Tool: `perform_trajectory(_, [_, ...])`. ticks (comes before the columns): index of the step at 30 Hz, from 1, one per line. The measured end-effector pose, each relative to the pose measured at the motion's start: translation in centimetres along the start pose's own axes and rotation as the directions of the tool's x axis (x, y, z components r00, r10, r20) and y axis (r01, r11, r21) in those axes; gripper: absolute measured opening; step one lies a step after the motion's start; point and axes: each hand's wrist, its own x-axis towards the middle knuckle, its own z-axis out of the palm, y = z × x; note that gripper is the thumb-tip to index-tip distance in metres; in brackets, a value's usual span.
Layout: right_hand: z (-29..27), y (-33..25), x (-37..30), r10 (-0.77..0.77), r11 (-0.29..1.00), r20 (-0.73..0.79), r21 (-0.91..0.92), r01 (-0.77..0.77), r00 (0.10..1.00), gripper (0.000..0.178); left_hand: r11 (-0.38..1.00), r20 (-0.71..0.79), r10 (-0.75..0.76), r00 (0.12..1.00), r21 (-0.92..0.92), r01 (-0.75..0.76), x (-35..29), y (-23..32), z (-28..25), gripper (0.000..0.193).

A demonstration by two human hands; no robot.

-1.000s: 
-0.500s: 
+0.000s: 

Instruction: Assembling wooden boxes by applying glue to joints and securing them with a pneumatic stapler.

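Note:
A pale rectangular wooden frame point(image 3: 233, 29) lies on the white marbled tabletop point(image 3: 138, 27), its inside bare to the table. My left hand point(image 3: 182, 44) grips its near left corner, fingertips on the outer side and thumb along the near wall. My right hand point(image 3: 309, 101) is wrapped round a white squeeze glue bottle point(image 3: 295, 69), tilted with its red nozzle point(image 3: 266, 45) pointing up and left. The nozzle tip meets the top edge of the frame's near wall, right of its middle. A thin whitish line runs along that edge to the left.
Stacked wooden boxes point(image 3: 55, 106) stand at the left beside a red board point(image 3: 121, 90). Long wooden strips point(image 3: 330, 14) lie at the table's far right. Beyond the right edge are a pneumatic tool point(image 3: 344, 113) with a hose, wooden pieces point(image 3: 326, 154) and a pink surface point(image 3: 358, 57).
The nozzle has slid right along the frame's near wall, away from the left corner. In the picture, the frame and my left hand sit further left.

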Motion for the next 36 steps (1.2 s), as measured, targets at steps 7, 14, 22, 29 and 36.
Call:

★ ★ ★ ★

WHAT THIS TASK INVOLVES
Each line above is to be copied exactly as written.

ANSWER TO THIS TASK
Tool: `perform_trajectory(_, [_, ...])`. ticks (comes before the columns): index of the step at 30 Hz, from 1, one per line. The measured end-effector pose, each relative to the pose measured at the motion's start: translation in centimetres along the start pose's own axes and rotation as the directions of the tool's x axis (x, y, z components r00, r10, r20) and y axis (r01, r11, r21) in those axes; gripper: absolute measured opening; step one lies a step after the motion's start; point and axes: each hand's wrist, its own x-axis towards the middle knuckle, its own z-axis out of the palm, y = z × x; note that gripper is the thumb-tip to index-tip distance in metres; in brackets, a value's usual span.
Layout: right_hand: z (-29..27), y (-33..25), x (-37..30), r10 (-0.77..0.77), r11 (-0.29..1.00), r20 (-0.73..0.79), r21 (-0.91..0.92), r01 (-0.77..0.77), r00 (0.10..1.00), gripper (0.000..0.178); left_hand: r11 (-0.38..1.00), r20 (-0.71..0.79), r10 (-0.75..0.76), r00 (0.12..1.00), r21 (-0.92..0.92), r01 (-0.75..0.76), x (-35..29), y (-23..32), z (-28..25), gripper (0.000..0.193).

A demonstration by two human hands; no robot.

-1.000s: 
-0.500s: 
+0.000s: 

Instruction: Assembling wooden boxes by applying glue to joints and securing them with a pneumatic stapler.

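Note:
A pale rectangular wooden frame point(image 3: 233, 29) lies on the white marbled tabletop point(image 3: 138, 27), its inside bare to the table. My left hand point(image 3: 182, 44) grips its near left corner, fingertips on the outer side and thumb along the near wall. My right hand point(image 3: 309, 101) is wrapped round a white squeeze glue bottle point(image 3: 295, 69), tilted with its red nozzle point(image 3: 266, 45) pointing up and left. The nozzle tip meets the top edge of the frame's near wall, right of its middle. A thin whitish line runs along that edge to the left.
Stacked wooden boxes point(image 3: 55, 106) stand at the left beside a red board point(image 3: 121, 90). Long wooden strips point(image 3: 330, 14) lie at the table's far right. Beyond the right edge are a pneumatic tool point(image 3: 344, 113) with a hose, wooden pieces point(image 3: 326, 154) and a pink surface point(image 3: 358, 57).
The nozzle has slid right along the frame's near wall, away from the left corner. In the picture, the frame and my left hand sit further left.
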
Motion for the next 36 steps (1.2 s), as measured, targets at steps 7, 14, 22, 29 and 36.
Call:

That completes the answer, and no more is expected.